In the HTTP spec it says:
3.3 use of multipart/form-data
The definition of multipart/form-data is included in section 7. A
boundary is selected that does not occur in any of the data. (This
selection is sometimes done probabilisticly.)
Probabilisticly? Who wrote this shit? If you choose a boundary probabilisticly then given enough usage you will almost definitely, at some point in time, pick a boundary which will occur naturally in the data (though one alternative, choosing a boundary deterministically after scanning through the data, is not too appealing either). This sort of thing just shouldn’t be allowed to happen (even if the probability is low) because it can easily be prevented. There are two perfectly suited techniques to avoid the problem that this could cause:
- Mandate a Content-length header in each part (which obviates the need for a boundary tag anyway) OR
- Use content transfer encoding (escaping) so that the boundary cannot possibly occur in the encoded content
Neither of these techniques would be particularly difficult to implement or costly in terms of processing time or bandwidth (considering that Content-length for the entire body will generally need to be calculated anyway).
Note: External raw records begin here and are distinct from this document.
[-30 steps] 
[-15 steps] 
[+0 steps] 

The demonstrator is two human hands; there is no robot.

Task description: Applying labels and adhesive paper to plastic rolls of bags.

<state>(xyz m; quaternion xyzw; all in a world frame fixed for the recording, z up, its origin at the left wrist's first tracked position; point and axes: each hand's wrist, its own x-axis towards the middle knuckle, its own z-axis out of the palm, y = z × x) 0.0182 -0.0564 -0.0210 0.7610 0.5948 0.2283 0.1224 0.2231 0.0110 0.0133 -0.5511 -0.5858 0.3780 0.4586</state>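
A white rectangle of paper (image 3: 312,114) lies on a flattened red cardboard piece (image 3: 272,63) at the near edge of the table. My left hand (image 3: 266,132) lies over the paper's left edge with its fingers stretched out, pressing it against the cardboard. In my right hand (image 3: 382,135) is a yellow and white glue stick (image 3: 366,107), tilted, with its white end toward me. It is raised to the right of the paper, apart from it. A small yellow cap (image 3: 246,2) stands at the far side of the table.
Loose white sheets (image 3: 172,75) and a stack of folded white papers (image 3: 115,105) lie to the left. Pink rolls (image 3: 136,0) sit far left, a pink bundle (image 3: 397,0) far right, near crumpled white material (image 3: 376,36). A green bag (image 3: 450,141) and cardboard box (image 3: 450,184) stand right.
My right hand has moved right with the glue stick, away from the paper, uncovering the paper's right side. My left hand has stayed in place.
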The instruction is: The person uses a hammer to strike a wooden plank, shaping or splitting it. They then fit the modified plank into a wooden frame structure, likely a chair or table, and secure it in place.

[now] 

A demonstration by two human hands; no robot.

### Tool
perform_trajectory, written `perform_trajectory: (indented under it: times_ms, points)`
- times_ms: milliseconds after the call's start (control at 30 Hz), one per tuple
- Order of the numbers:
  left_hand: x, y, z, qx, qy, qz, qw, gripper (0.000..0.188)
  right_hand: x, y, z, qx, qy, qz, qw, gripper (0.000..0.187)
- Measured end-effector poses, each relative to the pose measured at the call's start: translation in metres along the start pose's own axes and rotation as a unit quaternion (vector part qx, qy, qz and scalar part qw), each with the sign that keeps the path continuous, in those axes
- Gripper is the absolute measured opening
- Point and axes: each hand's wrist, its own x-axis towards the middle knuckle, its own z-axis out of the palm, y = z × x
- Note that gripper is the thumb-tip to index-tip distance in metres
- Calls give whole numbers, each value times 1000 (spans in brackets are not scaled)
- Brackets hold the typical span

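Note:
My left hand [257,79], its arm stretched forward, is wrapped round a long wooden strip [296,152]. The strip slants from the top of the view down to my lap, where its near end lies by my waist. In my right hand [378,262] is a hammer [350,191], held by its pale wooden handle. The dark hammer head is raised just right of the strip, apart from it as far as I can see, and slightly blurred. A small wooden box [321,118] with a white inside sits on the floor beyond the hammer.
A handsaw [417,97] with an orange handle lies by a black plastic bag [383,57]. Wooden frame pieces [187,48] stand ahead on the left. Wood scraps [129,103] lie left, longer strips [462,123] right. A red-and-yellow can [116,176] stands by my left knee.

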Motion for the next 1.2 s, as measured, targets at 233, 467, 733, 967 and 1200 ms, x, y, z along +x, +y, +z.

The first one seems to be allowed by current standards, but not recommended anywhere and certainly not mandated (and arguably, doesn’t really solve the problem unless the standards are updated to say that it does – since the boundary tag should arguably be recognized wherever it occurs, even if it is partway through a body part according to that body part’s known content length). The second one has the problem that the only defined encoding which would be suitable is base64, and that incurs a 33% bandwidth overhead.
It’s really annoying that this sort of stupid blunder can make it into a standard which is so widely used. At least it seems it can’t lead to any security vulnerabilities (I think) but I pity the poor sucker whose file-upload-via-POST is failing due to a shoddy standard which says it’s ok that a boundary tag could possibly occur within the content.